What you have to do: Please repeat, from the entries that follow, the lines from the one containing "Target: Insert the" through the one containing "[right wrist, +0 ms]" exactly, adding nothing.

Data records:
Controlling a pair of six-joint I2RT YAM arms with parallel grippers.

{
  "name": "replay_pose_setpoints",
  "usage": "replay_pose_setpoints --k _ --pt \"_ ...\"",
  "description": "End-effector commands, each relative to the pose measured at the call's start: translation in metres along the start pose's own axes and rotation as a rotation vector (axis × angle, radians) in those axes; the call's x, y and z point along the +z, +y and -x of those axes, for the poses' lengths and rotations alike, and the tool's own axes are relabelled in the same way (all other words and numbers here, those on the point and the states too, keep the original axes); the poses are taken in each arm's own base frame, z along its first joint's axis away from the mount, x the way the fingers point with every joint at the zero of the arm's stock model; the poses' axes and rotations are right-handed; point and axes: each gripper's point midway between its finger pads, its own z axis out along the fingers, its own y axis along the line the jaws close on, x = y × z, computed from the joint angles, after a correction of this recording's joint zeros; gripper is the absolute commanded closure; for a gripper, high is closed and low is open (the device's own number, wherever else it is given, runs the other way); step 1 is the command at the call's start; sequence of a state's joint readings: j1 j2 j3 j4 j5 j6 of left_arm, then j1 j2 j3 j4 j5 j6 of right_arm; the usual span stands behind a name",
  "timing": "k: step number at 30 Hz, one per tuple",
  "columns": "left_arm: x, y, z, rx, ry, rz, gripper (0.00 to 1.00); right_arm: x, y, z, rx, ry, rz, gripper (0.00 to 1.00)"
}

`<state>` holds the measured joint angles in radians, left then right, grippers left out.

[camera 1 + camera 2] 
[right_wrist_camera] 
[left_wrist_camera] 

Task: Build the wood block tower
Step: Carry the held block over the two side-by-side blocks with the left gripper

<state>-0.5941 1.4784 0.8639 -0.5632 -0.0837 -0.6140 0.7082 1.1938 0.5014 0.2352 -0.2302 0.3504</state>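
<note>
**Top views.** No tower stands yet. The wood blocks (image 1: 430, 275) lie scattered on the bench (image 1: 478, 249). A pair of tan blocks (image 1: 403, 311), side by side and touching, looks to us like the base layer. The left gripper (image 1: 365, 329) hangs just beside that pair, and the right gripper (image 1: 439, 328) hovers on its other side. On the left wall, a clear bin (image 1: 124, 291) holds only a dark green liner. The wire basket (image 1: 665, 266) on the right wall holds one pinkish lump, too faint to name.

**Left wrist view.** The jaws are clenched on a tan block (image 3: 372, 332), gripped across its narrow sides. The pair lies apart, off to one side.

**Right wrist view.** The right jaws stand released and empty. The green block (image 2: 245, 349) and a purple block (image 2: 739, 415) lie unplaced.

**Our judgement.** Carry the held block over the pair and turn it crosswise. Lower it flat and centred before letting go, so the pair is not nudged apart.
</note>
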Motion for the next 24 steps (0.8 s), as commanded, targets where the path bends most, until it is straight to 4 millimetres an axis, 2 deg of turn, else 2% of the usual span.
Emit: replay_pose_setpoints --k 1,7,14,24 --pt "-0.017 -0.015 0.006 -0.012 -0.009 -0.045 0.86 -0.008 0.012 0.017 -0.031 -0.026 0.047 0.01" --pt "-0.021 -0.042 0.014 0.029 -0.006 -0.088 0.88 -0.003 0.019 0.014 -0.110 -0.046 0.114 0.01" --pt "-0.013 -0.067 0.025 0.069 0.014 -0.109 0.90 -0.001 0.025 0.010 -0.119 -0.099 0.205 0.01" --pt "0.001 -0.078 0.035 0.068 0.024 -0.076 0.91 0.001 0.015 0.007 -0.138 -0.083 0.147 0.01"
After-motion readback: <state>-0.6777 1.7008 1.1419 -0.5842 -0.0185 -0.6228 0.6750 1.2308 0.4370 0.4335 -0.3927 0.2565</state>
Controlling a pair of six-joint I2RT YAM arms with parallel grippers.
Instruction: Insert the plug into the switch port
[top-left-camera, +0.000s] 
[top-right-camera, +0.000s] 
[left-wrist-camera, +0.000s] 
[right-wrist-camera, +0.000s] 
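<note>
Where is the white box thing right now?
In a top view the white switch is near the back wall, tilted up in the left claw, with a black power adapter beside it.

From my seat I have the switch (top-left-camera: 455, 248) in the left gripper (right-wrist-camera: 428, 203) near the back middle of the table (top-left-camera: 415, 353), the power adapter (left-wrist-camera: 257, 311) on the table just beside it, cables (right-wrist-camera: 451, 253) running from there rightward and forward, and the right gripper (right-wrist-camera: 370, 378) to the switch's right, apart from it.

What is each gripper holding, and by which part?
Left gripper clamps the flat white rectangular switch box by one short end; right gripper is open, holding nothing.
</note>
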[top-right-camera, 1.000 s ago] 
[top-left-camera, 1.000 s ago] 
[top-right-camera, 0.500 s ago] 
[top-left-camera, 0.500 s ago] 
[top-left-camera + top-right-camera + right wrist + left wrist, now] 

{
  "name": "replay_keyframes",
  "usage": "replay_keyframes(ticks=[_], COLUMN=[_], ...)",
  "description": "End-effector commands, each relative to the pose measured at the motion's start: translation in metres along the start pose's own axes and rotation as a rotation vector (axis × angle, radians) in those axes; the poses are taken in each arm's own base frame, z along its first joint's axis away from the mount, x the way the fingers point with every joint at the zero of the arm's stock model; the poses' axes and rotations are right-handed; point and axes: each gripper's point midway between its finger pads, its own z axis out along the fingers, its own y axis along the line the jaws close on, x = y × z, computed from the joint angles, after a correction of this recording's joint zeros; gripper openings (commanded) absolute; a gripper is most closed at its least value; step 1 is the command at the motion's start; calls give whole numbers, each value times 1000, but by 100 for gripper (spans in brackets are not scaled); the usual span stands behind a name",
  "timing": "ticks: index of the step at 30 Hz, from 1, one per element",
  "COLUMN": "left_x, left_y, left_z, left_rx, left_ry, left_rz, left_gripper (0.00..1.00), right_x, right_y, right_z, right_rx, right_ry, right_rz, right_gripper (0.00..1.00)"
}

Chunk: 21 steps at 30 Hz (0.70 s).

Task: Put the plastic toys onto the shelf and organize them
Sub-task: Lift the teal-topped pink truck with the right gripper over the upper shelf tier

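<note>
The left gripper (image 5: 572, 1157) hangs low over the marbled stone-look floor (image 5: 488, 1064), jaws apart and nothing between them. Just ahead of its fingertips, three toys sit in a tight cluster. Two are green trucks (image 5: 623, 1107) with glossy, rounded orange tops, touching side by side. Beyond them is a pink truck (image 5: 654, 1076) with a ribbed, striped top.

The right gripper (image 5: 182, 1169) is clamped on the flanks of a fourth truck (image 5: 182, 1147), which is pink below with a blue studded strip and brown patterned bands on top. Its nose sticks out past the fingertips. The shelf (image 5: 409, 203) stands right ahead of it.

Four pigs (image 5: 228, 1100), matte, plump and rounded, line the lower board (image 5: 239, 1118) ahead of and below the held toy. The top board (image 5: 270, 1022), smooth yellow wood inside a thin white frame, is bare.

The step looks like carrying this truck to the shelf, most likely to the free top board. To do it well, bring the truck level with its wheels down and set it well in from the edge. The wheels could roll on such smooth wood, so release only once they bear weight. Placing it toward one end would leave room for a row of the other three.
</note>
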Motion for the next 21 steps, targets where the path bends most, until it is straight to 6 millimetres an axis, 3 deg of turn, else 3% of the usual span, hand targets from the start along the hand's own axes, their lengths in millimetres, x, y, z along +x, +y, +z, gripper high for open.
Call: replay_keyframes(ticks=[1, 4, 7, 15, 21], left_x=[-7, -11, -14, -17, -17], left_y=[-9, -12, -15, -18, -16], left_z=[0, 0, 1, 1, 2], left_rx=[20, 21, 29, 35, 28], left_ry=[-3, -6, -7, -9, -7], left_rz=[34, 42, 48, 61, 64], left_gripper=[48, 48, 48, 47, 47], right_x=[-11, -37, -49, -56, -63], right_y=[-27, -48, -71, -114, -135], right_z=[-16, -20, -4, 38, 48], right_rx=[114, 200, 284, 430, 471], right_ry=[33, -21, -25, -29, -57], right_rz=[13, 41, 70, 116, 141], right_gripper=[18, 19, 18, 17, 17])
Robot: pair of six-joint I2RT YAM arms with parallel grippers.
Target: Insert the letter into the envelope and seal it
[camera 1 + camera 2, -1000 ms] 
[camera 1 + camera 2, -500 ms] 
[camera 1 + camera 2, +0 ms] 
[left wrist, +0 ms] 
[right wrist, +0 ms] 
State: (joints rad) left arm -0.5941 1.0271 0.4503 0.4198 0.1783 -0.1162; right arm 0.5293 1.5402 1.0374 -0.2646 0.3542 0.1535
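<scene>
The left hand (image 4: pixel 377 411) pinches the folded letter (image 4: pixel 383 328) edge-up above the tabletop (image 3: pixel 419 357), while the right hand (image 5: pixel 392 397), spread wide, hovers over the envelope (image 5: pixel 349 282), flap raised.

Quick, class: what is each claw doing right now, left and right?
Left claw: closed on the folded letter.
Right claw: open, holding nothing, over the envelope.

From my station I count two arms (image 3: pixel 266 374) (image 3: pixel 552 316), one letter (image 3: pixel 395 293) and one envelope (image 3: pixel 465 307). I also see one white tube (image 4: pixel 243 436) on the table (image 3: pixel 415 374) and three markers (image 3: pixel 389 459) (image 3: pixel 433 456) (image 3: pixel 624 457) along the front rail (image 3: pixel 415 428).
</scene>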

Exercise response:
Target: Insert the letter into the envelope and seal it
[camera 1 + camera 2, -1000 ms] 
[camera 1 + camera 2, -500 ms] 
[camera 1 + camera 2, +0 ms] 
[left wrist, +0 ms] 
[right wrist, +0 ms] 

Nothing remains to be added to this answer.